Try it
The expected output is the data below, restated word for word.

----- Study material -----

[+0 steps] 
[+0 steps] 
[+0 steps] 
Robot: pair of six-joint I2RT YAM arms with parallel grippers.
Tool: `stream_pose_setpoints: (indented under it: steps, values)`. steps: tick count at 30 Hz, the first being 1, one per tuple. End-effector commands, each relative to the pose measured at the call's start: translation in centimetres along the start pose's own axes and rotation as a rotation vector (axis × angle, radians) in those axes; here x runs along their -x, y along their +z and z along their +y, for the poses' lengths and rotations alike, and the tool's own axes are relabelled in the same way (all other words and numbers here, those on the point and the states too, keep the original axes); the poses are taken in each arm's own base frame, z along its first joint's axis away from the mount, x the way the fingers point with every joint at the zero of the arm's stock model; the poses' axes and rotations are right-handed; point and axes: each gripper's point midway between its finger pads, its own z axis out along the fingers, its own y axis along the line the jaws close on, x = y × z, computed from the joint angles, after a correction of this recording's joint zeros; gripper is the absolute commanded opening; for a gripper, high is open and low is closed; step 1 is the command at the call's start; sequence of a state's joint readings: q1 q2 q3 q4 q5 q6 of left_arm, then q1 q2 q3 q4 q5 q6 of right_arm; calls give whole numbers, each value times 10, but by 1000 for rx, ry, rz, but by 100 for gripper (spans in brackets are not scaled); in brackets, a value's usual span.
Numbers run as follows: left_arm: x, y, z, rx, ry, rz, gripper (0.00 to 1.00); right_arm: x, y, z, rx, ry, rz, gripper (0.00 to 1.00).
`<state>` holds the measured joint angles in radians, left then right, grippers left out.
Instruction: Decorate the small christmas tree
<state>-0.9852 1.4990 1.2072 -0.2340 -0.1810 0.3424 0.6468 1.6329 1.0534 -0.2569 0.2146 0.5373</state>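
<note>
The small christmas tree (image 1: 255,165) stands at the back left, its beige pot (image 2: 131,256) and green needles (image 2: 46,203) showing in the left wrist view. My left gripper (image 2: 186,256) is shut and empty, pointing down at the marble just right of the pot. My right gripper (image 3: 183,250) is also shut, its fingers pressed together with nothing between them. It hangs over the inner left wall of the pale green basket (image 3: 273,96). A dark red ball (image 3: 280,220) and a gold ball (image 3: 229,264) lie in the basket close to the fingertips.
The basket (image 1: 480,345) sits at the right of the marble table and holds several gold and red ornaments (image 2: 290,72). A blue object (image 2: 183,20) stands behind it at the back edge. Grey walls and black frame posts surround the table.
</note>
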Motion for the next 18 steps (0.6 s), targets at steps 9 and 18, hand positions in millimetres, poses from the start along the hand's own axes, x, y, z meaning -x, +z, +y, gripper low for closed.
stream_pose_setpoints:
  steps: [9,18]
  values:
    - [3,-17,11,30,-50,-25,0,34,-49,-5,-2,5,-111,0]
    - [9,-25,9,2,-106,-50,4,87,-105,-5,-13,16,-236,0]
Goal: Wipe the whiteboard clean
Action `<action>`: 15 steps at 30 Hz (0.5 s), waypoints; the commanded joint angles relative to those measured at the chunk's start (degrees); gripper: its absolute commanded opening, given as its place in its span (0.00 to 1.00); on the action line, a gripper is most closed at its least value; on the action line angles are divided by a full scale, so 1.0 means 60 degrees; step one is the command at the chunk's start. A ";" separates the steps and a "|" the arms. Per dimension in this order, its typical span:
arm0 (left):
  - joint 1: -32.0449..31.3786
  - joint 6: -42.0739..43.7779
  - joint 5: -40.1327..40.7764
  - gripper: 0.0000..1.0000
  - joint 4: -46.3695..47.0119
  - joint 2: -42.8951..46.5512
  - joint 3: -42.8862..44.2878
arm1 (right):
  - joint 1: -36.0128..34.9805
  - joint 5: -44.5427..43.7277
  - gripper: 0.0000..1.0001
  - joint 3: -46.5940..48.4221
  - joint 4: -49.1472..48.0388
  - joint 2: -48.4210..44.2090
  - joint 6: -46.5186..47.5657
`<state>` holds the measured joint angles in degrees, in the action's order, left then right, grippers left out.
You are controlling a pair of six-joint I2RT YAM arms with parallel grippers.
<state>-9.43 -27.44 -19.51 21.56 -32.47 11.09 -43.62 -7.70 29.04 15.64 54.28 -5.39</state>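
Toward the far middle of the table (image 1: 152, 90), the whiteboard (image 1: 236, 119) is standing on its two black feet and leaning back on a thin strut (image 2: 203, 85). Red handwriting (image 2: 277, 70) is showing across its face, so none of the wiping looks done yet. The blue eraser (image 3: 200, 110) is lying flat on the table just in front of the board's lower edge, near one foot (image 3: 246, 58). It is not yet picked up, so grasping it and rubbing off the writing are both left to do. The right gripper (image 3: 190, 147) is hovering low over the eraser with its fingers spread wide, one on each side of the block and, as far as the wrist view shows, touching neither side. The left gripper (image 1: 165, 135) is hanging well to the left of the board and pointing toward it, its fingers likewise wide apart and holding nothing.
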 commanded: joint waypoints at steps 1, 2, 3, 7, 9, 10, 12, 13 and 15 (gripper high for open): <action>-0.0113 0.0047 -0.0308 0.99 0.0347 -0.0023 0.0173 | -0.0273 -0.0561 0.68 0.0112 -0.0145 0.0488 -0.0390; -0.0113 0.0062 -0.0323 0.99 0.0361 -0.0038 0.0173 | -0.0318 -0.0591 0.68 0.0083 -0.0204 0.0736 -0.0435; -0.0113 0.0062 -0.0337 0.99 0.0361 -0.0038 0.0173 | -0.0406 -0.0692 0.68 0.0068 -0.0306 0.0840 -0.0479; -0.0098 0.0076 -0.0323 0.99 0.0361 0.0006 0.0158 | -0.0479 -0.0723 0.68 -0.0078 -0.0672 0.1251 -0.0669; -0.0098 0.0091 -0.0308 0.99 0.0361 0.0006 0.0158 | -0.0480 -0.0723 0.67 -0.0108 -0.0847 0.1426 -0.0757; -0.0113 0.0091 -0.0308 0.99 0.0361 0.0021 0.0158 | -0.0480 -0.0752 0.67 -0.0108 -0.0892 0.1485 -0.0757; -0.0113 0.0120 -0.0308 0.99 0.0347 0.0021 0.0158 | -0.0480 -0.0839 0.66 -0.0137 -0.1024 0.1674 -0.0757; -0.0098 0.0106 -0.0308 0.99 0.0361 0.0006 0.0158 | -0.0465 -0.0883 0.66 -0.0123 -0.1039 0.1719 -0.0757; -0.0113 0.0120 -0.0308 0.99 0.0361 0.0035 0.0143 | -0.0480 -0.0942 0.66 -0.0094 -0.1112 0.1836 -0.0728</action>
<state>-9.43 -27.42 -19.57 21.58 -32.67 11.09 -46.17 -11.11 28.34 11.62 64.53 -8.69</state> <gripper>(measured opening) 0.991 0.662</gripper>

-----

Task output
[+0 steps] 
[+0 steps] 
[+0 steps] 
Robot: pair of six-joint I2RT YAM arms with parallel grippers.
Tool: `stream_pose_setpoints: (indented under it: steps, values)`. steps: tick count at 30 Hz, the first being 1, one per tuple. End-effector commands, each relative to the pose measured at the call's start: translation in centimetres along the start pose's own axes and rotation as a rotation vector (axis × angle, radians) in those axes; here x runs along their -x, y along their +z and z along their +y, for the poses' lengths and rotations alike, and the tool's own axes are relabelled in the same way (all other words and numbers here, those on the point and the states too, keep the original axes); the poses are taken in each arm's own base frame, z along its first joint's axis away from the mount, x the way the fingers point with every joint at the zero of the arm's stock model; the poses' axes and rotations are right-handed; point and axes: each gripper's point midway between its finger pads, its own z axis out along the fingers, its own y axis along the line the jaws close on, x = y × z, computed from the joint angles, after a correction of this recording's joint zeros; gripper is the absolute commanded opening; for a gripper, high is open and low is closed; step 1 is the command at the call's start; sequence of a state's joint readings: q1 q2 q3 q4 q5 q6 of left_arm, then q1 q2 q3 q4 q5 q6 of right_arm; calls give whole numbers, each value times 10, but by 1000 for rx, ry, rz, but by 100 for gripper (spans in brackets are not scaled); in brackets, a value's usual span.
Numbers run as follows: left_arm: x, y, z, rx, ry, rz, gripper (0.00 to 1.00); right_arm: x, y, z, rx, ry, rz, gripper (0.00 to 1.00).
`<state>` holds the measured joint angles in radians, left then right, grippers left out.
Instruction: Decorate the small christmas tree
<state>-0.9852 1.4990 1.2072 -0.2340 -0.1810 0.3424 0.6468 1.6329 1.0534 -0.2569 0.2146 0.5373</state>
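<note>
The small christmas tree (image 1: 255,165) stands at the back left, its beige pot (image 2: 131,256) and green needles (image 2: 46,203) showing in the left wrist view. My left gripper (image 2: 186,256) is shut and empty, pointing down at the marble just right of the pot. My right gripper (image 3: 183,250) is also shut, its fingers pressed together with nothing between them. It hangs over the inner left wall of the pale green basket (image 3: 273,96). A dark red ball (image 3: 280,220) and a gold ball (image 3: 229,264) lie in the basket close to the fingertips.
The basket (image 1: 480,345) sits at the right of the marble table and holds several gold and red ornaments (image 2: 290,72). A blue object (image 2: 183,20) stands behind it at the back edge. Grey walls and black frame posts surround the table.
</note>
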Motion for the next 18 steps (0.6 s), targets at steps 9 and 18, hand positions in millimetres, poses from the start along the hand's own axes, x, y, z meaning -x, +z, +y, gripper low for closed.
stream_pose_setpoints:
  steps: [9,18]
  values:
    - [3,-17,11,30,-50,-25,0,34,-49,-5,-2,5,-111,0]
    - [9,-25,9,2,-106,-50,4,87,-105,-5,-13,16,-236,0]
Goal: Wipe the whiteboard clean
Action `<action>`: 15 steps at 30 Hz (0.5 s), waypoints; the commanded joint angles relative to those measured at the chunk's start (degrees); gripper: its absolute commanded opening, given as its place in its span (0.00 to 1.00); on the action line, a gripper is most closed at its least value; on the action line angles are divided by a full scale, so 1.0 means 60 degrees; step one is the command at the chunk's start. A ";" separates the steps and a "|" the arms. Per dimension in this order, its typical span:
arm0 (left):
  - joint 1: -32.0449..31.3786
  - joint 6: -42.0739..43.7779
  - joint 5: -40.1327..40.7764
  - gripper: 0.0000..1.0000
  - joint 4: -46.3695..47.0119
  - joint 2: -42.8951..46.5512
  - joint 3: -42.8862..44.2878
arm1 (right):
  - joint 1: -36.0128..34.9805
  - joint 5: -44.5427..43.7277
  - gripper: 0.0000..1.0001
  - joint 3: -46.5940..48.4221
  - joint 4: -49.1472..48.0388
  - joint 2: -48.4210..44.2090
  - joint 6: -46.5186..47.5657
`<state>` holds the measured joint angles in degrees, in the action's order, left then right, grippers left out.
You are controlling a pair of six-joint I2RT YAM arms with parallel grippers.
<state>-9.43 -27.44 -19.51 21.56 -32.47 11.09 -43.62 -7.70 29.04 15.64 54.28 -5.39</state>
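Toward the far middle of the table (image 1: 152, 90), the whiteboard (image 1: 236, 119) is standing on its two black feet and leaning back on a thin strut (image 2: 203, 85). Red handwriting (image 2: 277, 70) is showing across its face, so none of the wiping looks done yet. The blue eraser (image 3: 200, 110) is lying flat on the table just in front of the board's lower edge, near one foot (image 3: 246, 58). It is not yet picked up, so grasping it and rubbing off the writing are both left to do. The right gripper (image 3: 190, 147) is hovering low over the eraser with its fingers spread wide, one on each side of the block and, as far as the wrist view shows, touching neither side. The left gripper (image 1: 165, 135) is hanging well to the left of the board and pointing toward it, its fingers likewise wide apart and holding nothing.
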 commanded: joint waypoints at steps 1, 2, 3, 7, 9, 10, 12, 13 and 15 (gripper high for open): <action>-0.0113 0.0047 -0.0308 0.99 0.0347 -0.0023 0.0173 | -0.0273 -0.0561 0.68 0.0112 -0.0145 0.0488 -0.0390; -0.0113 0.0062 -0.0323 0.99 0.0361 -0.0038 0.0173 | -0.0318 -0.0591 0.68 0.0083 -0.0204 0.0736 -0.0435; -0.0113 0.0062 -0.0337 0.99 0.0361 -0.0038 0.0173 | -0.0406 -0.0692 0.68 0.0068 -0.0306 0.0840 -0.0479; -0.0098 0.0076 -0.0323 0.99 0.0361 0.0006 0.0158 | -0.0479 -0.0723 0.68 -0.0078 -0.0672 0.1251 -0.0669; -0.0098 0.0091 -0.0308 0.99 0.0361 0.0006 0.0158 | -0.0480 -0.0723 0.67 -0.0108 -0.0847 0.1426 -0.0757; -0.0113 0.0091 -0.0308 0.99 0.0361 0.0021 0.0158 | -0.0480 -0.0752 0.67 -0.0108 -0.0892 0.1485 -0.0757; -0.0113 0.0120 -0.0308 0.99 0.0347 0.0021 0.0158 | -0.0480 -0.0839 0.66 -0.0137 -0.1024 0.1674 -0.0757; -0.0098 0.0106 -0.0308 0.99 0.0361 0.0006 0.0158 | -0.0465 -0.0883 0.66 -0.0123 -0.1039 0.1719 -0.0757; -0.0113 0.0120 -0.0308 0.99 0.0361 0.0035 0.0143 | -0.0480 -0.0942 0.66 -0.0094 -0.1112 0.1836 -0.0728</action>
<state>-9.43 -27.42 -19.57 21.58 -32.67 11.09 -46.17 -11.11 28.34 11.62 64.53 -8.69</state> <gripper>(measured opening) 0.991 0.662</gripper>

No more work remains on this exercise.